= Impeachment in Ukraine =

Political procedure in Ukraine

Impeachment in Ukraine is an expressed power of Ukraine's national legislature, the Verkhovna Rada, that allows for formal charges to be brought against the country's president. Article 111 of the Ukrainian Constitution states that "The President of Ukraine may be removed from office ... by the majority of the constitutional composition of the ... Verkhovna Rada of Ukraine by the procedure of impeachment, in the event that he or she commits state treason or other crime."

Members of the Verkhovna Rada, known as People's Deputies of Ukraine, can also be removed by impeachment.

==Procedure==

The impeachment procedure is initiated by a majority vote in the Verkhovna Rada.
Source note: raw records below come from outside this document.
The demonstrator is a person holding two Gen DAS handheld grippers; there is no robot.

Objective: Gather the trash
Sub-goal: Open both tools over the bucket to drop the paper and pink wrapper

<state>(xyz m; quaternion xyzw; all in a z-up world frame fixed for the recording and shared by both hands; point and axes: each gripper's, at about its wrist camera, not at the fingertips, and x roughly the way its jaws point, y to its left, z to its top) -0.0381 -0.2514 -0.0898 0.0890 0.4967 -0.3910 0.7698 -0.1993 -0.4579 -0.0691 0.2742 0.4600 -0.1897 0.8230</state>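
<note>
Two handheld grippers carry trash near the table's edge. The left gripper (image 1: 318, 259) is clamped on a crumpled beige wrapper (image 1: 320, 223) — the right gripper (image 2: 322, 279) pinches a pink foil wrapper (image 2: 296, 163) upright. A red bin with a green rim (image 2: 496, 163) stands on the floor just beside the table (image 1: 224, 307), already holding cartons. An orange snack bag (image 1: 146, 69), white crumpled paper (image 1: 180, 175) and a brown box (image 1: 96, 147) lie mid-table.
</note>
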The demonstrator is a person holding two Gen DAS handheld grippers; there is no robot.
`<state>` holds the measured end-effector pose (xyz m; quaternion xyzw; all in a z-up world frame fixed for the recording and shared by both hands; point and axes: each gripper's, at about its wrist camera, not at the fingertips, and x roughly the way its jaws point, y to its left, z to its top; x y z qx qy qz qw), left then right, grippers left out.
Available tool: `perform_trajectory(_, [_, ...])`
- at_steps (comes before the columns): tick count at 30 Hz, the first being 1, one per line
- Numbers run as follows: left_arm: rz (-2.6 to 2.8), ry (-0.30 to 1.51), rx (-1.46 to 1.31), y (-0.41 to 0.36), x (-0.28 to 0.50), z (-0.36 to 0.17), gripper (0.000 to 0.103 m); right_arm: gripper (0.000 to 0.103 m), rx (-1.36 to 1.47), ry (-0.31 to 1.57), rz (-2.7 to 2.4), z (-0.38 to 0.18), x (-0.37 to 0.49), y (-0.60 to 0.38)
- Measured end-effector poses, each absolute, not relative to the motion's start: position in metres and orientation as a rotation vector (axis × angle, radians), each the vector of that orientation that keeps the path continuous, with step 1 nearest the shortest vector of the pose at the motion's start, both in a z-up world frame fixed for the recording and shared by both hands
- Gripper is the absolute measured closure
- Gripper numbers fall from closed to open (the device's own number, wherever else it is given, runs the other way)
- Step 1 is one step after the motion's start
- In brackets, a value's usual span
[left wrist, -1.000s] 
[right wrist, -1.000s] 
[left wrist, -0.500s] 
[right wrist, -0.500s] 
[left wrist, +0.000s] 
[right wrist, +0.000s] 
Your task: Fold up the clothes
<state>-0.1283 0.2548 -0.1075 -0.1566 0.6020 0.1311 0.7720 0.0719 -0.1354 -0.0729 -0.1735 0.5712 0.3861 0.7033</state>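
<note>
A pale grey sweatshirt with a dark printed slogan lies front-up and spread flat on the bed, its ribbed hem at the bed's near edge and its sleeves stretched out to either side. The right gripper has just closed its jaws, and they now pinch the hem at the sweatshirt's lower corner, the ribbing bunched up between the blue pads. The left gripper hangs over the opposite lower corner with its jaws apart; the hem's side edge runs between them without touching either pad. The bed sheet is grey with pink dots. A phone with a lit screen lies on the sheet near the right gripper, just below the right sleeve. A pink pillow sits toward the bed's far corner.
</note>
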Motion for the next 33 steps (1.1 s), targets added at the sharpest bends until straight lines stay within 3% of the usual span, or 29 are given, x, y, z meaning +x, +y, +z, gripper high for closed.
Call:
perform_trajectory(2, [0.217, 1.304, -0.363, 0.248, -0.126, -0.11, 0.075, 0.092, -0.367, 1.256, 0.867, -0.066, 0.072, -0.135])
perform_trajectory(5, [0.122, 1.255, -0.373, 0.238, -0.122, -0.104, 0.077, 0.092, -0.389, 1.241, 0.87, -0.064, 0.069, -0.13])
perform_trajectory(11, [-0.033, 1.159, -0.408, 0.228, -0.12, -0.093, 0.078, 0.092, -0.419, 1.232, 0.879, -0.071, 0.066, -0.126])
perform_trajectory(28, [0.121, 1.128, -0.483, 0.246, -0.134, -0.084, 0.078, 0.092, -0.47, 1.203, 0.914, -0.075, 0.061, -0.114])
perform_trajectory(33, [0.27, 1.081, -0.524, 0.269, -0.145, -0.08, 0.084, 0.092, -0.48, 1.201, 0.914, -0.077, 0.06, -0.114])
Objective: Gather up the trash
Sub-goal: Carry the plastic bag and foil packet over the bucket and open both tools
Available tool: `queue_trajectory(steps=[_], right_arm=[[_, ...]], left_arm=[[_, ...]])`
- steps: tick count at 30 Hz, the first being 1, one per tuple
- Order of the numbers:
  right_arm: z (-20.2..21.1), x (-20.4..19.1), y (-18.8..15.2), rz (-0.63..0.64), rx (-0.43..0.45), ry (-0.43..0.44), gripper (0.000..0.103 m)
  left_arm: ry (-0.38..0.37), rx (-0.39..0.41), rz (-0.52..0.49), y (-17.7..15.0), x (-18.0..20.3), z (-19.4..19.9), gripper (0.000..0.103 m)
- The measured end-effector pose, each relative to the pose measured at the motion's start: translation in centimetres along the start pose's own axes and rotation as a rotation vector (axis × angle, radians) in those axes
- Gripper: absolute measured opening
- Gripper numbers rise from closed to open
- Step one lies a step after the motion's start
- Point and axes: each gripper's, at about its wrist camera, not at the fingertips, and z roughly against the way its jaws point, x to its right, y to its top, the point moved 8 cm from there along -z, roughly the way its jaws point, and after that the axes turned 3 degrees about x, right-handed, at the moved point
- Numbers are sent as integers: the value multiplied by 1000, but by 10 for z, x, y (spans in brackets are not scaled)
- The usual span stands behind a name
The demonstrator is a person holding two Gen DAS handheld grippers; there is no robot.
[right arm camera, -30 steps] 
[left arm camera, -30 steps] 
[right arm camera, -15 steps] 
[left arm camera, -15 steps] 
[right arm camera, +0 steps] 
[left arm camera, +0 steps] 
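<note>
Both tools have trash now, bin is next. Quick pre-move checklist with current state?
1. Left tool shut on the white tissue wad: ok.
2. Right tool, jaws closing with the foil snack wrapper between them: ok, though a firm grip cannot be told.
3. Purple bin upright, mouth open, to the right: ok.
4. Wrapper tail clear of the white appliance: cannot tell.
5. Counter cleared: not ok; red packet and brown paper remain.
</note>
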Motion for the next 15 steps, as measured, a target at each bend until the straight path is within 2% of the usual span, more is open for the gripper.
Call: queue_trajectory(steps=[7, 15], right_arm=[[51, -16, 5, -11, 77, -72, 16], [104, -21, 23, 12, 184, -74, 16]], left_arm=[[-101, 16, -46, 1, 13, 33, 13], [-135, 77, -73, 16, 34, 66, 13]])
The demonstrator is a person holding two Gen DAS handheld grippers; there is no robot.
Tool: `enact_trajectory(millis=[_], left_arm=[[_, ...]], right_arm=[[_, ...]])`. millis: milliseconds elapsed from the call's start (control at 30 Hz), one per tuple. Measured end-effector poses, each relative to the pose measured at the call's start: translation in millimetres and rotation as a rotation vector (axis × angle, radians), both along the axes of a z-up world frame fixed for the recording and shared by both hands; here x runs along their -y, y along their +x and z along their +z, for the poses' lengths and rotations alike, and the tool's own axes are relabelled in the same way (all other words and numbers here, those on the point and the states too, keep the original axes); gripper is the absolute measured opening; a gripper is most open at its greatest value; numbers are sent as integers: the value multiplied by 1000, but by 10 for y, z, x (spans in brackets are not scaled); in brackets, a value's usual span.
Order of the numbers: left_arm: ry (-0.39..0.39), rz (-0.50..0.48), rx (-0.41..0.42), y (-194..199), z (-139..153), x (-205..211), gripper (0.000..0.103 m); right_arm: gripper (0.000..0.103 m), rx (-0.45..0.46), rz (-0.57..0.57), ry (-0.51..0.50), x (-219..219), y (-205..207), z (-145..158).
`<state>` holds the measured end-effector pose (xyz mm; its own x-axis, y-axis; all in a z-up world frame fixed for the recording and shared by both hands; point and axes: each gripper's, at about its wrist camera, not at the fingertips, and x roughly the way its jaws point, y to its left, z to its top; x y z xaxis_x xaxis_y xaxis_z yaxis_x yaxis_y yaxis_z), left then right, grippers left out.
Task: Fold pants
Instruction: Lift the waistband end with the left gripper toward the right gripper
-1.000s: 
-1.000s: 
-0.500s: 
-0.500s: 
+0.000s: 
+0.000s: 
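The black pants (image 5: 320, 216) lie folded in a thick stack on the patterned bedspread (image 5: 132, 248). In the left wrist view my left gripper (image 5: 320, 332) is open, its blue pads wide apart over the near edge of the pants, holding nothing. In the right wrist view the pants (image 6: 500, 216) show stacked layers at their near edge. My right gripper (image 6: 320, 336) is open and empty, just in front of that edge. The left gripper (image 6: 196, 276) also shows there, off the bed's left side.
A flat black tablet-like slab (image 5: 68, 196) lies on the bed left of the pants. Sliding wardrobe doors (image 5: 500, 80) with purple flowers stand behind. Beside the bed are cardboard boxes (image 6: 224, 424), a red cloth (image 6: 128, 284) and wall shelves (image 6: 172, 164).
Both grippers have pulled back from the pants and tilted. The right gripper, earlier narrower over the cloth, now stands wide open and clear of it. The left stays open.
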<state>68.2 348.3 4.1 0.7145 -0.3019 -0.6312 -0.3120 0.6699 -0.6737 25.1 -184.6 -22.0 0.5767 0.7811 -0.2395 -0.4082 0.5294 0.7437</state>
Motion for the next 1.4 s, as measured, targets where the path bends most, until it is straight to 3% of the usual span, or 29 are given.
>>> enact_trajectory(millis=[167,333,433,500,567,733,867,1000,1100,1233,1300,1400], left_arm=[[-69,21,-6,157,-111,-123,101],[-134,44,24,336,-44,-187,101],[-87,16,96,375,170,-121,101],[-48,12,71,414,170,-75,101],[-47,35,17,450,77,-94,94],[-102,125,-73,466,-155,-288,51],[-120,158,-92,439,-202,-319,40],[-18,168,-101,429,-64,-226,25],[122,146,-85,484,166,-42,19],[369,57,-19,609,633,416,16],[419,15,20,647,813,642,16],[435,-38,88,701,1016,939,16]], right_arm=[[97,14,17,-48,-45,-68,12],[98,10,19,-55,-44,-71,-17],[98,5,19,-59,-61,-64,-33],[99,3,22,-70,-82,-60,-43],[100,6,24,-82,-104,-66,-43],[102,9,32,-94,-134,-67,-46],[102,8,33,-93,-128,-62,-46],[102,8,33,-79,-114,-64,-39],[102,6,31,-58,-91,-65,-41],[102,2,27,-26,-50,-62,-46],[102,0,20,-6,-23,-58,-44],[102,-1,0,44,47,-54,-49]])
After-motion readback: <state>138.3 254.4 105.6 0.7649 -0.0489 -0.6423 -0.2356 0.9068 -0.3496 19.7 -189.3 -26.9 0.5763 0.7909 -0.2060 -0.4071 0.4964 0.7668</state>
To conduct the impeachment investigation, the Rada establishes a special temporary investigatory commission, whose composition includes a special prosecutor and special investigators. The conclusions and proposals of the commission are then considered at a meeting of the Rada, which will vote on whether to adopt the accusations; a two-thirds vote is needed to proceed. The charges are then reviewed by the Constitutional Court of Ukraine as well as the Supreme Court of Ukraine; the former rules whether the investigation properly observed constitutional procedure, the latter on whether the accusations against the president rise to the level of state treason or another crime. Finally, a three-quarters vote in the Rada is necessary to convict the president and remove them from office. Should this occur, the Chairperson of the Verkhovna Rada of Ukraine will serve as acting president until a new president can be elected.

== History ==

===Revolution of Dignity===

In February 2014, the Revolution of Dignity culminated with the flight of then-President of Ukraine Viktor Yanukovych to Russia. There were no articles of impeachment brought against Yanukovych, as the impeachment process laid out in the Ukrainian Constitution was not designed to deal with the president abandoning their post without warning. Instead, the Verkhovna Rada voted on February 22, 2014 to "remove Viktor Yanukovych from the post of president of Ukraine" on the grounds that he had withdrawn from fulfilling his constitutional duties, and to hold early presidential elections on May 25. The exact wording of the title of this resolution was "Resolution of the Verkhovna Rada of Ukraine: On self-removal of the President of Ukraine from the exercise of constitutional powers and appointment of extraordinary elections of the President of Ukraine."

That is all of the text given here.